Cette phase, additionnée à la chute de l’URSS, radicalise le conflit et mène à la période d’affrontement armé ouvert de 1991 à 1994. En 1992, le Haut-Karabakh se déclare indépendant. Bakou (capitale de l’Azerbaïdjan) affronte alors les Arméniens du Haut-Karabakh, qualifiés de séparatistes, jusqu’en 1993, année où l’Arménie intervient militairement pour supporter les indépendantistes. 30 000 morts plus tard, un cessez-le-feu met fin aux hostilités en 1994, confirme la victoire du Haut-Karabakh mais aussi le contrôle arménien de districts avoisinant la région convoitée (que l’ONU décrit comme « occupation »). De 1994 à 2016, le conflit se transforme en affrontement politico-diplomatique où l’objectif est d’arriver à une solution pacifique. À cette fin, le groupe Mnsk voit le jour; Russie, France et États-Unis sont alors les garants des négociations. Cette troïka de la paix arrive presque à son but en 2007 mais échoue. C’est que les opinions publiques des deux adversaires sont répugnées à l’idée d’un compromis, comme en témoigne chacune des crises gouvernementales résultant des avancées des négociations. La rhétorique guerrière à l’égard du Haut-Karabakh prime dans ces sociétés, rendant difficile une réconciliation éventuelle.
Et aujourd’hui?
Depuis l’automne, le conflit s’est muté en véritable guerre à part entière. Alors que des villes du Haut-Karabakh subissent des bombardements, l’armée azérie s’en prend également à Vardenis, ville d’Arménie. Pour sa part, Erevan (capitale d’Arménie) bombarde entre autres la ville de Gandja en Azerbaïdjan. Cette nouvelle phase de ce qui semble être un interminable conflit se répand alors en dehors de la zone contestée. D’ailleurs, la guerre est caractérisée par l’utilisation massive par l’Azerbaidjan de drones du modèle IAI Harop, surnommé « kamikaze », pour frapper des cibles arméniennes derrière la ligne de front.
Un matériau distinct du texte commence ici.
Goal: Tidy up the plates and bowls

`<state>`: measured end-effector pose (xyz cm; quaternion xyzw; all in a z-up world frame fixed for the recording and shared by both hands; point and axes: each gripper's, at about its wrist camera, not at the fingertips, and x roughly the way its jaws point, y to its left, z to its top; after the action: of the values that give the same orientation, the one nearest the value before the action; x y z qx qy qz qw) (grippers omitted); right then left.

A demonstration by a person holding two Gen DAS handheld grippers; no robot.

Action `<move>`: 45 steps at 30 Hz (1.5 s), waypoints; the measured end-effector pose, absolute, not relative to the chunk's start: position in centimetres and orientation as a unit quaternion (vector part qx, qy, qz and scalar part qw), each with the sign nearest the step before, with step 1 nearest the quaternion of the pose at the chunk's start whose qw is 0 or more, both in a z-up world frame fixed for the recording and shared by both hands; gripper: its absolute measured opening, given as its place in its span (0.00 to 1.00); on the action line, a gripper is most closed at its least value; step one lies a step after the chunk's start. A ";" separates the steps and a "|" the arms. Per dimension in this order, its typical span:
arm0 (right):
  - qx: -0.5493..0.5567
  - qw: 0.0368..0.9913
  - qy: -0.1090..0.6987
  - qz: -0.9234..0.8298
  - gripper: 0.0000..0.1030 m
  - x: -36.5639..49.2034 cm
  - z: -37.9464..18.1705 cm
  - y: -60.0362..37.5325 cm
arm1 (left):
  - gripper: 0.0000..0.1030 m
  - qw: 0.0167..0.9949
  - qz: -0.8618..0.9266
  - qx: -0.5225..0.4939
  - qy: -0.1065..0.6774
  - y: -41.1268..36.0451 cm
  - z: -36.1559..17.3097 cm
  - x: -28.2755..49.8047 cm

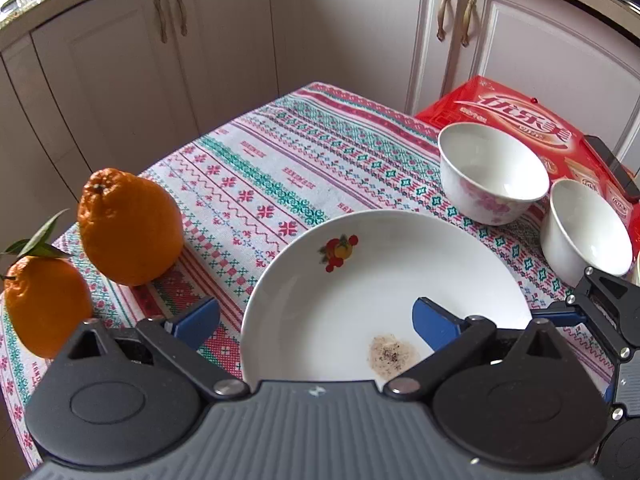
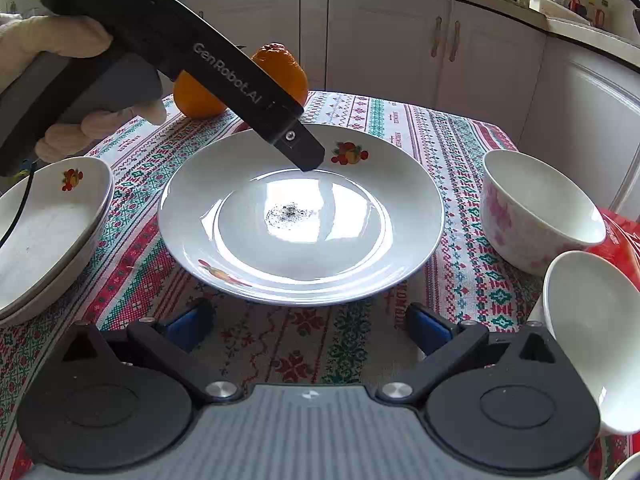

C’est dans ce contexte qu’un conflit à la base interethnique, en devenant un échiquier géopolitique, menace de s’internationaliser. En effet, la Turquie supporte intensément son allié turcophone qu’est l’Azerbaïdjan. Alors qu’Ankara (capitale turque) dément quelconque participation militaire dans le conflit, certains indices indiquent le contraire. Par exemple, des photographies identifient des membres de l’organisation turque paramilitaire des « Loup Gris » présents en Azerbaïdjan en plus de ce qui s’avère être des avions de chasses et de cargos des forces turques à l’aéroport azérie de Gandja. Ce qui est certain reste que la Turquie d’Erdogan tente d’étendre son empreinte dans le Caucase du Sud, zone traditionnellement d’influence russe.
De plus, la Turquie est accusée de recruter des mercenaires djihadistes pour combattre du côté de l’armée azérie. Ankara a beau dénoncer ces accusations, il reste que des combattants syriens ont été photographiés, filmés et géolocalisés à multiples reprises à l’intérieur de l’Azerbaïdjan et portant des uniformes azéris. Ce fait demeure très inquiétant pour la région en risquant de déstabiliser non seulement l’Azerbaïdjan mais aussi l’ensemble du Caucase. Très sensible sur ce point (on se rappelle de la Tchétchénie!), la Russie est sur le qui-vive et espère que la guerre se terminera promptement. Moscou, liée par un traité de sécurité collective avec Erevan, est aussi associée à Bakou par diverses ententes, tant commerciales que frontalières. La prudence de la Russie s’explique donc en partie par son attachement aux deux États et justifie son retrait du conflit.
Or, au moment d’écrire ces lignes, un hélicoptère russe volant à l’intérieur de l’espace aérien arménien a été abattu par l’armée azérie, tuant deux Russes. Cette attaque, que Bakou s’est tout de même excusée, va mettre à l’épreuve la détermination russe de rester en marge de la guerre. Les perspectives de paix semblent minces et l’internationalisation du conflit menace de faire dégénérer les hostilités.